--- Exercise ---
In the entries below, count each line holding the word "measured". Answer with the total alone.

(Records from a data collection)
━━━━━━

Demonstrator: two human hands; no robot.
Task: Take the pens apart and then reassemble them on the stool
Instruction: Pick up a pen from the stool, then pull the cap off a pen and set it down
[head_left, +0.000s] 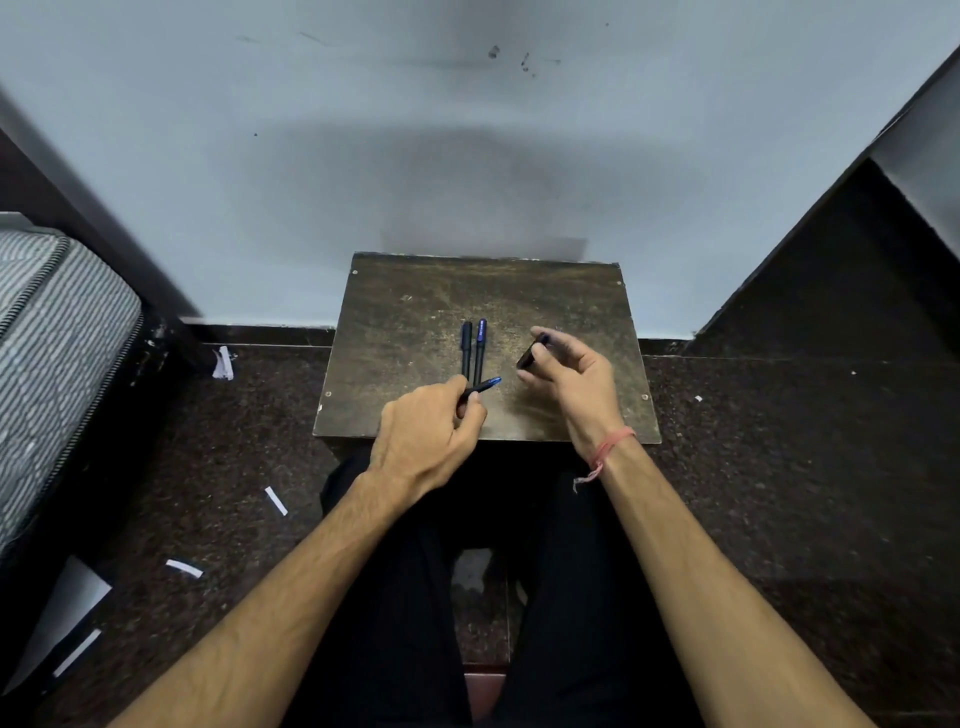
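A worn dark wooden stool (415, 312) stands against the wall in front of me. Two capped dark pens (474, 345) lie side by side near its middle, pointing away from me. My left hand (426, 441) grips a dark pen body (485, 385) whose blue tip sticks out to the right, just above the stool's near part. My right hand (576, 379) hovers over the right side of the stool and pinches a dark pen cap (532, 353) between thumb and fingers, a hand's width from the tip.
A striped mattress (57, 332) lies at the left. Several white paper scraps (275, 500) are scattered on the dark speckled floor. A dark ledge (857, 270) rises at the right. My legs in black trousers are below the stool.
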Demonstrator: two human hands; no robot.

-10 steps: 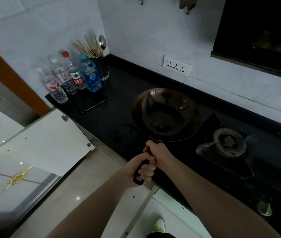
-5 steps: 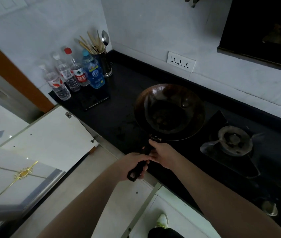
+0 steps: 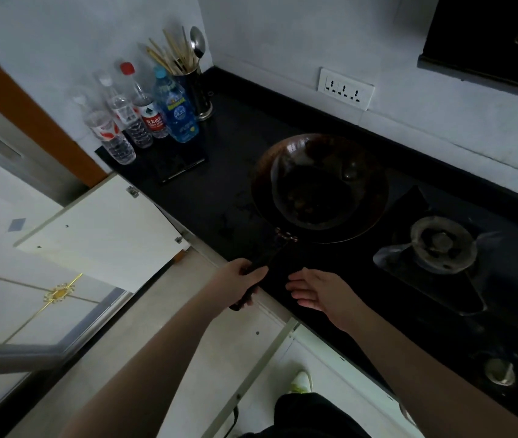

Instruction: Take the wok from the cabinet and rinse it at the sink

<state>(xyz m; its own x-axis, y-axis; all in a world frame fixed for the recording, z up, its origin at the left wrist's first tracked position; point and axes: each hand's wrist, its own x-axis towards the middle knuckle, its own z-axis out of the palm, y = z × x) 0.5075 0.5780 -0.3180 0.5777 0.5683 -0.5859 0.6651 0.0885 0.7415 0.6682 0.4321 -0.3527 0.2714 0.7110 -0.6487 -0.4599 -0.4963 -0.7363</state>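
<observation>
The wok [image 3: 320,188] is sitting over the black counter [image 3: 235,159], near its front edge, beside the burner [image 3: 437,245]. The left hand [image 3: 240,281] is clamping the dark handle [image 3: 267,257]; the right hand [image 3: 317,292] is hanging open, touching nothing. The wok is looking heavy, stiff and front-weighted, so gripping the handle closer to the bowl is probably giving better control.
</observation>
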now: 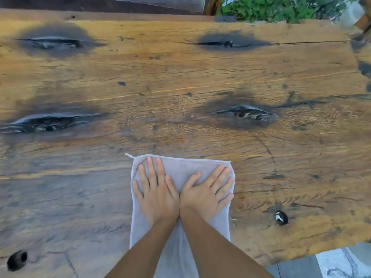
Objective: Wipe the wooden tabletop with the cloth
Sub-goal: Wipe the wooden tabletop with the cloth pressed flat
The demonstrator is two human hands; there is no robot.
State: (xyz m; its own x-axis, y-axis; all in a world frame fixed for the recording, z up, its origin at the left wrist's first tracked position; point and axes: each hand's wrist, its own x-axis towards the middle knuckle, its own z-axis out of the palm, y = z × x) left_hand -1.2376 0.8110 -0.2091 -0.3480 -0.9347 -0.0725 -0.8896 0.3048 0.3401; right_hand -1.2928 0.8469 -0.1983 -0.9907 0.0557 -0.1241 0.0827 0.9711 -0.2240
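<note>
Wood, rough and weathered: the wooden tabletop (pixel 180 77) fills nearly the whole frame, one broad slab with grain running left to right. Colour is amber-orange through the middle and right, greyer and duller toward the lower left. Four dark elongated knots with split, blackened centres sit in two rows: upper left (pixel 52 42), upper right (pixel 230 43), mid left (pixel 48 121), mid right (pixel 245 114). Fine cracks run off the right-hand pair toward the frame's right edge. Two small round dark holes, one at the lower left (pixel 17 260) and one at the lower right (pixel 281 218), the latter with a pale fleck inside.

Setting appears to be outdoors. Green foliage (pixel 281 8) shows past the far edge at the upper right. Grey-and-white paving (pixel 337 263) is visible beyond the slab's ragged near edge at the lower right corner. Top left band is dark, detail unclear.

Cloth (pixel 180 247), pale grey, lies flat on the wood at lower centre, a long rectangle running from mid-frame down to the bottom edge; small loose threads at its upper left corner and right side.

Left hand (pixel 156 195) rests palm down on the cloth's upper part, fingers straight and spread, gripping nothing. Right hand (pixel 208 193) likewise flat, fingers fanned toward the cloth's upper right corner. Thumbs and wrists sit touching side by side. Both bare forearms cover the cloth's middle.
</note>
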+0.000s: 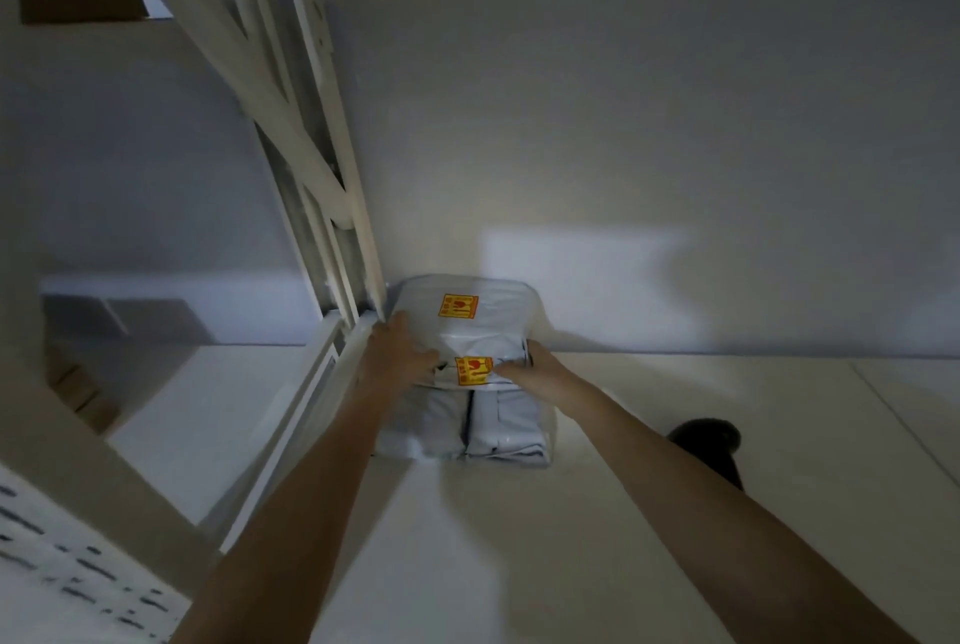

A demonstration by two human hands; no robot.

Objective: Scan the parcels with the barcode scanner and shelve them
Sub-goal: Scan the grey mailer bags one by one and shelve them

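At far left, we note the white shelf upright [332, 207] with its diagonal bracing. Just right of it, our left hand [400, 350] lies spread against the left flank of the upper parcel [467, 326]. This is a grey poly-mailer bag with a yellow-and-red fragile sticker [457, 307]. It sits on a second grey parcel [467, 415], which bears its own sticker [474, 370], at the back corner of the shelf board [675, 461] against the wall. Our right hand [530, 370] pinches the stack's front edge near the lower sticker, fingers pressed together. We judge these bags soft, light and slippery; the stickers suggest breakable contents. Support them from both flanks, not by loose film. A dark object [709, 441] sits further right, unidentifiable.
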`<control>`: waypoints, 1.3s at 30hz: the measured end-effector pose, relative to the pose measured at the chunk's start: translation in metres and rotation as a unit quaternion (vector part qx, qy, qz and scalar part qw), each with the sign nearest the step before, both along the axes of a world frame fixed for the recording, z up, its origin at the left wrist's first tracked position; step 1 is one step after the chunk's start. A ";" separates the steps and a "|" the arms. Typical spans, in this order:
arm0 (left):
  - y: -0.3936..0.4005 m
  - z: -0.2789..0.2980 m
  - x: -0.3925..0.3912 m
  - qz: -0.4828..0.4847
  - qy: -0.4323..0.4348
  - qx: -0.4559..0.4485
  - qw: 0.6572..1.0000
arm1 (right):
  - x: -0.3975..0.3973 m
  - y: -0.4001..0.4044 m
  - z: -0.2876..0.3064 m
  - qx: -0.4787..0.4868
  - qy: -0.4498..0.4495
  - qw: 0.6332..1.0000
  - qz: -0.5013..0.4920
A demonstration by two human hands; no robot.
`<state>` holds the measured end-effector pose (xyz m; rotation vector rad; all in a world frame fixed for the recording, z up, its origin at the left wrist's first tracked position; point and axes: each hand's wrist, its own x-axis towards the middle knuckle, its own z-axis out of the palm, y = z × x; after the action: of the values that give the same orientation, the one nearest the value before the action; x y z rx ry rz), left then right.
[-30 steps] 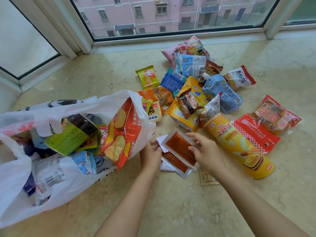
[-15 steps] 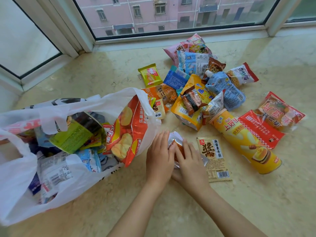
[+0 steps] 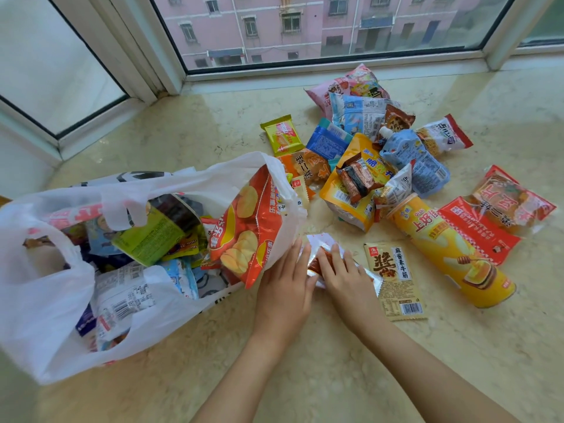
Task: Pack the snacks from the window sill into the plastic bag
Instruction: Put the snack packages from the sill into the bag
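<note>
Hands barely shifted, plastic bag (image 3: 45,300) perhaps half-full, crisps packet (image 3: 247,227) protruding

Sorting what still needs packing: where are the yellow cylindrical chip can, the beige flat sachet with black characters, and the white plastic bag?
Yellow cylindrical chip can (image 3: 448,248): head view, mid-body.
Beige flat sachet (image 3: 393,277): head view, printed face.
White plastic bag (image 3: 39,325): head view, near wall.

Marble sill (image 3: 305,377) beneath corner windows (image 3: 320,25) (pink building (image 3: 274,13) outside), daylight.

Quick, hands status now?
Left hand: open, fingers flat against the clear snack packets.
Right hand: open, flat on the same packets.
</note>
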<state>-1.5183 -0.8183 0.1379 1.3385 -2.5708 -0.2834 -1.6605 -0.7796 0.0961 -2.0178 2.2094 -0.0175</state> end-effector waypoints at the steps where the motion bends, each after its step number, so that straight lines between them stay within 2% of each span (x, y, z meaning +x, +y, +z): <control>1: 0.000 0.002 0.003 -0.004 -0.003 -0.005 1.000 | -0.001 0.001 0.003 -0.018 -0.011 1.000 0.001; 8: -0.004 0.002 0.013 0.011 -0.046 0.007 0.999 | -0.006 0.017 0.041 -0.175 -0.020 0.984 0.003; 12: 0.004 0.000 -0.012 0.047 -0.050 0.075 0.995 | -0.024 0.036 0.048 -0.181 -0.011 0.983 -0.012; 15: 0.022 -0.005 -0.046 0.036 -0.020 0.160 0.986 | -0.048 0.053 0.057 -0.182 0.009 0.983 -0.020; 18: 0.039 -0.012 -0.093 0.056 -0.008 0.160 0.986 | -0.075 0.067 0.071 -0.189 0.018 0.981 -0.028; 22: 0.057 -0.022 -0.149 0.097 0.000 0.212 0.972 | -0.107 0.080 0.080 -0.196 0.023 0.979 -0.046; 26: 0.062 -0.014 -0.173 0.141 0.058 0.221 0.963 | -0.126 0.084 0.086 -0.209 0.026 0.976 -0.061; 30: 0.056 -0.013 -0.178 0.194 0.077 0.281 0.937 | -0.134 0.085 0.085 -0.229 0.032 0.971 -0.056; 32: 0.049 -0.012 -0.177 0.222 0.053 0.306 0.924 | -0.133 0.083 0.085 -0.233 0.025 0.971 -0.050; 39: 0.042 -0.011 -0.164 0.182 -0.067 0.251 0.948 | -0.130 0.082 0.077 -0.217 0.008 0.975 -0.048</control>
<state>-1.6820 -0.7760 0.1270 2.0345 -2.3722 -0.8426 -1.7908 -0.6980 0.1734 -2.1070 2.4832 -0.5416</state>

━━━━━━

--- Reply to the task ---
2